Naval Surface Warfare Center Dahlgren Division, Technical Seminar, Dahlgren, VA (2018)
Abstract/Overview As high-performance computing (HPC) platforms progress towards exascale, computational methods must be revamped to successfully leverage them. In particular,(1) asynchronous methods become of great importance because synchronization becomes prohibitively expensive and (2) resilience of computations must be achieved, eg, using checkpointing selectively which may otherwise become prohibitively expensive due to the sheer scale of the computing environment. In this work, a simulation framework for asynchronous iterative methods is proposed and tested on HPC accelerator (shared-memory) architecture. The design proposed here offers a lightweight alternative to existing computational frameworks to allow for easy experimentation with various relaxation iterative techniques, solution updating schemes, and predicted performance. The simulation framework is implemented in MATLAB® using function handles, which offers a modular and easily extensible design.

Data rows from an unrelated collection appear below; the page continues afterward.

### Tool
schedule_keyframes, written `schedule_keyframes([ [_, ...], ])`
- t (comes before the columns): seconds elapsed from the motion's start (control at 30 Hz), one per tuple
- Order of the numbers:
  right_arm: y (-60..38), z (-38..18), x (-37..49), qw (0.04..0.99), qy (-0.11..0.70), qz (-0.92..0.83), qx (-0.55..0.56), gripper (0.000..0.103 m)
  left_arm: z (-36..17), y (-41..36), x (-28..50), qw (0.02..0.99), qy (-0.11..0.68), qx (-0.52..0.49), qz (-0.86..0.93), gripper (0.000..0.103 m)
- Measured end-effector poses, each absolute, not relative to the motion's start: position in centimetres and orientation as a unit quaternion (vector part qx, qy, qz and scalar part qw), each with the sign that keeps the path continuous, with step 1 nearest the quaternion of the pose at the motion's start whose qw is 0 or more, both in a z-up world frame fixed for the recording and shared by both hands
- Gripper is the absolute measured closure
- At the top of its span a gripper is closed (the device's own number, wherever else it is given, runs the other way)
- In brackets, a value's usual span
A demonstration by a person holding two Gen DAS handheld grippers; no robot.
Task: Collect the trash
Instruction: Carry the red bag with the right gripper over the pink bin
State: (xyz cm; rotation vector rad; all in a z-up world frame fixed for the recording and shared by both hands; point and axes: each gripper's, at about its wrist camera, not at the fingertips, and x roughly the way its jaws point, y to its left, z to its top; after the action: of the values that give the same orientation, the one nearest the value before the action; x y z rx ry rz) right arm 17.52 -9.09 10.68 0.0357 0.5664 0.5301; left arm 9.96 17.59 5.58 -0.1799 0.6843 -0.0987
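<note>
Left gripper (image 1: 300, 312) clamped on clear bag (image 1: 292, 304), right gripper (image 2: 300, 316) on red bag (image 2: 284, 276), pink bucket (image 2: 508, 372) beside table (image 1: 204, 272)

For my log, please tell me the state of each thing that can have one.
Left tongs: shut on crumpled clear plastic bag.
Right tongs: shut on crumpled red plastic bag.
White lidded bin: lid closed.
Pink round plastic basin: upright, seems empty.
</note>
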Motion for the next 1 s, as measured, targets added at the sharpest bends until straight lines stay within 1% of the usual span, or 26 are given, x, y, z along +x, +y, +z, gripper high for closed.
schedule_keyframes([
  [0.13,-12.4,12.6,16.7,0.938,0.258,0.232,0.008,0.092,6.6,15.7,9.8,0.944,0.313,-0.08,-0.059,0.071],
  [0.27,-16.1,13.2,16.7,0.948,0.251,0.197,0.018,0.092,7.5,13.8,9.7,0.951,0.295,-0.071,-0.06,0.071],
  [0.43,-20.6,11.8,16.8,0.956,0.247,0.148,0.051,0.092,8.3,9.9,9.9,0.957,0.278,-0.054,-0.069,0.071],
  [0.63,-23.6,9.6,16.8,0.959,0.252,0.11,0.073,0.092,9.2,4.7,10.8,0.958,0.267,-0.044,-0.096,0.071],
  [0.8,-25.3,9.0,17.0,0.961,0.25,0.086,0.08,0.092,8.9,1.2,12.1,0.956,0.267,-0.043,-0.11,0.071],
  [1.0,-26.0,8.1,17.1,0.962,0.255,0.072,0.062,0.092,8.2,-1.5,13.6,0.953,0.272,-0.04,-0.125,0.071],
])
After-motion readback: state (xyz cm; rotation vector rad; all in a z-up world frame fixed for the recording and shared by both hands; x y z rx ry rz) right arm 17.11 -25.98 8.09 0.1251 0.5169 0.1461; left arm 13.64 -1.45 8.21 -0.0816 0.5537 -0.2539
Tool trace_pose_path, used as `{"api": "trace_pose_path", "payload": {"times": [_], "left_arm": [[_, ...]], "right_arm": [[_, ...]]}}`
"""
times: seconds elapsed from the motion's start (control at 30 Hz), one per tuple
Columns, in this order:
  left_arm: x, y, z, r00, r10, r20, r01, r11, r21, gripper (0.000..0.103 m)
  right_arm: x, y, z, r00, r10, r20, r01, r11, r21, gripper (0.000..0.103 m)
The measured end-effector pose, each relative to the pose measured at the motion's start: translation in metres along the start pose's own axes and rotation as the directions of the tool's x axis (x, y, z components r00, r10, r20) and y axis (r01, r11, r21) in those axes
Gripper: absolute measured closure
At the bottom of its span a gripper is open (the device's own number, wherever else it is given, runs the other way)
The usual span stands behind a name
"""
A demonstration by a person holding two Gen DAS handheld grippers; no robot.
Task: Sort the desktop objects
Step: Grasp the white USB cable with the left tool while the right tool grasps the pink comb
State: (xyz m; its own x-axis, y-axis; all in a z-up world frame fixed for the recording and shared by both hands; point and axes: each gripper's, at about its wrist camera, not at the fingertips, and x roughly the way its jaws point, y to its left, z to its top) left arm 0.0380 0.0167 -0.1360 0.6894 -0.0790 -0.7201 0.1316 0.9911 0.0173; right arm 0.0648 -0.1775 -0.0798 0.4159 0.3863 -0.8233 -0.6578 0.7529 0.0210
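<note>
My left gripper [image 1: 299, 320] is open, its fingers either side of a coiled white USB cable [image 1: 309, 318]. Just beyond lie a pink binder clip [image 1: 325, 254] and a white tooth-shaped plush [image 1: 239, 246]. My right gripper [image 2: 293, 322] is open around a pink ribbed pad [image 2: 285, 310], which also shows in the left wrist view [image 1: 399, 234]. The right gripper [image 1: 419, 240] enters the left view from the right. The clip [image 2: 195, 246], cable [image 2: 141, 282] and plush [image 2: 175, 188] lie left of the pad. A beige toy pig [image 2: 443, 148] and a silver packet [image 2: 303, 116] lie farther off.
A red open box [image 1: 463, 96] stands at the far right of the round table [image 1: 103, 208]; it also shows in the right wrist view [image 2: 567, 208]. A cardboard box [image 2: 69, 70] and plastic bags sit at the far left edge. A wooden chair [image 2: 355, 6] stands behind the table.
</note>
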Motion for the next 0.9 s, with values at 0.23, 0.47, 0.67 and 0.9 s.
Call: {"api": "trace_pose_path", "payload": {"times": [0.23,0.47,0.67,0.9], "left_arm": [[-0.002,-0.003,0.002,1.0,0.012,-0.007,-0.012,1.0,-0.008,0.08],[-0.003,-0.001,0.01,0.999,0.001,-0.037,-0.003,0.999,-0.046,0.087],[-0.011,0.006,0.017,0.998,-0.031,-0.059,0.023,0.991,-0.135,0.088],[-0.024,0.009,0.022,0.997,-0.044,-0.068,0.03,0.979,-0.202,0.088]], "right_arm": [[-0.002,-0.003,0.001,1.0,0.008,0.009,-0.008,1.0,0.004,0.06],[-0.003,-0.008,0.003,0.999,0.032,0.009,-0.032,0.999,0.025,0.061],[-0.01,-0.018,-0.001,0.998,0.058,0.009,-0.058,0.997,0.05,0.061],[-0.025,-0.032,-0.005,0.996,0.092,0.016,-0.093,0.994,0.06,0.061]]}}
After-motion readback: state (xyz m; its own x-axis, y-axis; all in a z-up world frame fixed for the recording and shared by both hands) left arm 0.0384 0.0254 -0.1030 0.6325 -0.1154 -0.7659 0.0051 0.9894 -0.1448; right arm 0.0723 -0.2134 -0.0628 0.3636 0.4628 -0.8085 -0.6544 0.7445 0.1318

An example of a case study using the simulation framework is presented to examine the efficacy of different checkpointing schemes for asynchronous relaxation methods.

Fault Tolerant Variants of the Fine-Grained Parallel Incomplete LU Factorization

High Performance Computing Symposium at the Spring Simulation Multi-Conference 17, Virginia Beach, VA (2017) (Slides)
Abstract/Overview Results concerning the convergence of the algorithm with respect to the occurrence of faults, and the impact of any sub-optimality in the produced incomplete factors in Krylov subspace solvers are given. Numerical tests show that the simple algorithmic changes suggested here can ensure convergence of the fine-grained parallel incomplete factorization, and improve the performance of the use of the resulting factors as preconditioners in Krylov subspace solvers if faults do occur.

Fault Tolerance for Fine-Grained Parallel Iterative Methods

Virginia Modeling, Analysis and Simulation Center Capstone Conference, Norfolk, VA (2017)
Abstract/Overview Talk showcasing preliminary work taking initial work on Krylov subspace solvers into the so-called “fine-grained” domain. That is, working towards performing any algorithm-based fault tolerance on a small, granular level so that each processing element (e.g., CPU core) can operate independently in an attempt to minimize data transfer and corresponding communication costs.

Fault Tolerant Methods in Scientific Computing,

In-House Laboratory Independent Research (ILIR) Presentation, Naval Surface Warfare Center Dahlgren Division, Dahlgren, VA (2017)
Abstract/Overview Summary of results developed under this Office of Naval Research grant including studies on simulating faults and creating fault tolerant algorithms.

Evaluating a perturbation-based soft fault model on preconditioned iterative methods

International Conference on Parallel and Distributed Processing Techniques and Applications, Las Vegas, NV (2016)
Abstract/Overview This talk was linked to the corresponding conference paper and showcased some work towards developing a way to simulate the occurrence of a soft fault without the need to inject a large enough number of bit flips to generate a statistically significant sample.

A Comparison and Analysis of Soft Fault Error Models

Virginia Modeling, Analysis and Simulation Center Capstone Conference, Norfolk, VA (2016)
Abstract/Overview This talk covered a couple of studies that were designed to judge the impact of soft faults on Krylov subspace solvers. To that end, the impact of undetected computational faults was experimented with and the results were used to feed future studies to help create fault tolerant algorithms.